June and July are outstanding months for catching larger snook along our local beaches and this last month was no exception. Unlike other areas in the region where small and large snook appear to be in more even balance, snook off of northern Pinellas County Beaches just seem large. The majority of fish being caught on Tampa Fishing Charters appear to be breeder females with fish typically averaging well over thirty inches. Over the last few weeks, some smaller males have begun to show up in the mix but larger fish are still accounting for at least half of the days' hook ups. The catching percentage on these larger fish ia a little less due to the fact that they are more adept at finding a way off the hook. This mix of fish is surpising as there are generally slightly more males in the population than females. In one snook study, the male to female ratio was 1.3 to 1 in the west coast population so the expectation would be that there would be more smaller male snook available. This is interesting as it relates to our recent fish kill as the average growth rate of male snook puts them at 21 - 28 inches after 4 -6 years and it appears that there is still a void in this age group...possibly supporting the belief that snook should remain closed for a few more years...a view shared by many Tampa Fishing Guides. Once snook switch over to females, which may happen between 3 months to 4-5 years old, the growth rate increases. Fish that change sex like this are called protandrous hermaphrodites. It is believed that the main reason that snook switch sex is to keep the population in an acceptable spawning balance. As many of the larger, older fish dying off are females, the change helps stabilize the spawning population. A few other interesting snook facts from the same study mentioned above include the following; 1) the average length for a 6 year old male fish was 28 inches, while the average length for a six year old female fish was 32 inches 2) Commercial sale of snook was banned in the state of Florida in 1956.
Tampa Fishing for snook should remain strong through the month of July and, with a little luck, on into the first week or so of August before the spawning season ends and the fish disperse. Grass grunts, threadfin herring and pilchards are still the baits of choice unless the target is an exceptionally large fish, in which case a big ladyfish is hard to beat. If landing a large snook is the primary goal of a fishing trip, following a few simple rules will help greatly. First, fish low light periods. The hotter it gets, the more nocturnal snook become. Many of the largest fish in the area do the majority if their feeding at night or right at dawn and dusk. Second, be patient. There are al lot of fishermen in Pinellas County and snook receive constant pressure. Expecting to pull up in an area and getting an immediate bite is not a realistic belief in most cases. It will happen from time to time, but it is more the exception than the rule. Fish are usually aware of a boat entering into their domain and it's best to give them some time to forget about this intrusion. Once fish settle down and get comfortable, they may, in fact, turn on. Create a plan that puts you in front of multiple snook. On most Tampa Fishing Charters, it is expected that several spots will need to be fished before hungry, aggressive snook are found. On a typical 6 hour trip, a half dozen quality fish might be landed but the reality is that most of these fish will probably come from one spot and be caught in a relatively short period of time.

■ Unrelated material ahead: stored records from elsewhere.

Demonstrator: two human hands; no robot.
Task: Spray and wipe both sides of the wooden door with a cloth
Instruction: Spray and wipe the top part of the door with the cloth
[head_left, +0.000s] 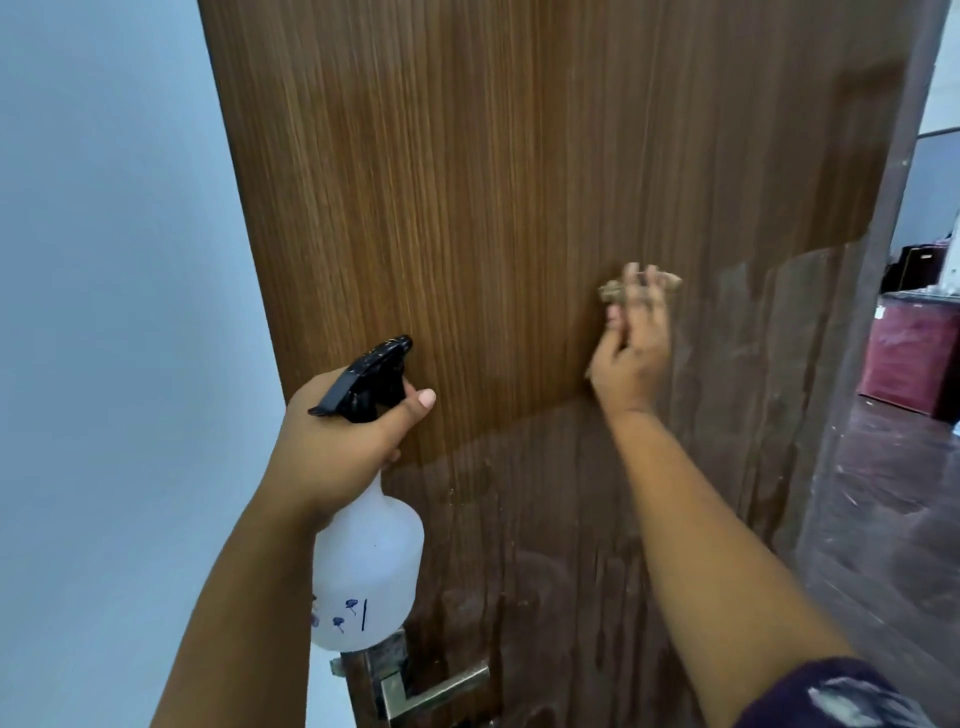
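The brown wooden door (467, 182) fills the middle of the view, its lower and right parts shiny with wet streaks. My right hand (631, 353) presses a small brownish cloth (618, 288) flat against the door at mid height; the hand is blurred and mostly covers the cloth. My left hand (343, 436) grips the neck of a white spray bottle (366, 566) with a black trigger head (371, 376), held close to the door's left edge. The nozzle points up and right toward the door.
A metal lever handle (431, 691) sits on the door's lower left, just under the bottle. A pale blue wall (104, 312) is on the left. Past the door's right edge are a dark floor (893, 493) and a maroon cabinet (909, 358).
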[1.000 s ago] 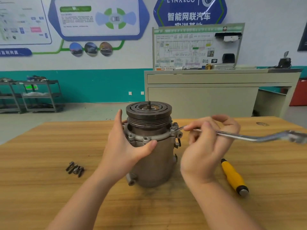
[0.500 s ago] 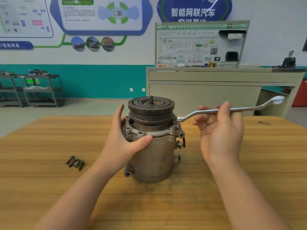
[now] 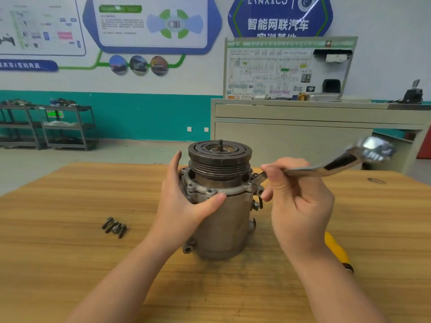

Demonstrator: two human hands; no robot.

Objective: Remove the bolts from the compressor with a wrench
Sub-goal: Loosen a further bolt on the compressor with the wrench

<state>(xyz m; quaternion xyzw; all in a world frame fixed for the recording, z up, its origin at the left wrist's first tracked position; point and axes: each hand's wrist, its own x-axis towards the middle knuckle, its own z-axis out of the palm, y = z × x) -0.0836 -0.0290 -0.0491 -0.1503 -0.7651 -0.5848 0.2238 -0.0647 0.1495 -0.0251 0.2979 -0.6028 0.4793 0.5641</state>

Redfish remain hit and miss...some Tampa Fishing Charters will produce a half dozen quality fish yet others produce limited results, even when a significant effort is put forth and large areas are worked meticulously. The big schools of fish just don't seem to be regularly available and, as a result, Tampa Fishing for redfish has been a one fish at a time proposition for the last month. Although it is true that this can change at any time, many Tampa Fishing Guides are simply spending more of the day targeting the large snook. The approach for redfish remains the same...fishing cut baits in areas of shade under docks and along mangrove shorelines on the high tides. Working the drop off edge of oyster bars has also yeilded some decent fish as well.
Rather than talk about trout, which seem to be getting smaller by the week, there is another opportunity that has become available... gag grouper. The season opened on July 1st. Although these fish are not as abundant as they will be later in the year, some quality fish are available within the near shore range of Tampa Fishing Charters. When grouper was open year round, it was always believed that all of these fish moved deeper in summer's heat. Although many of them probably did, some stayed shallow, but were most likely caught. With the season freshly opened, there may be a several week window to catch these fish close to shore. Rest assured that come September, near shore grouper fishing should be excellent based on the early year closures each of these last two seasons. An interesting phenomenon relating to this near shore grouper fishing is that fewer fish are hooked on most near shore Tampa Fishing Charters, but the percentage of keepers seems to be higher than when fishing farther out.
With another few months left in summer, there is still plenty of time to catch some quality fish. Good luck and good fishing.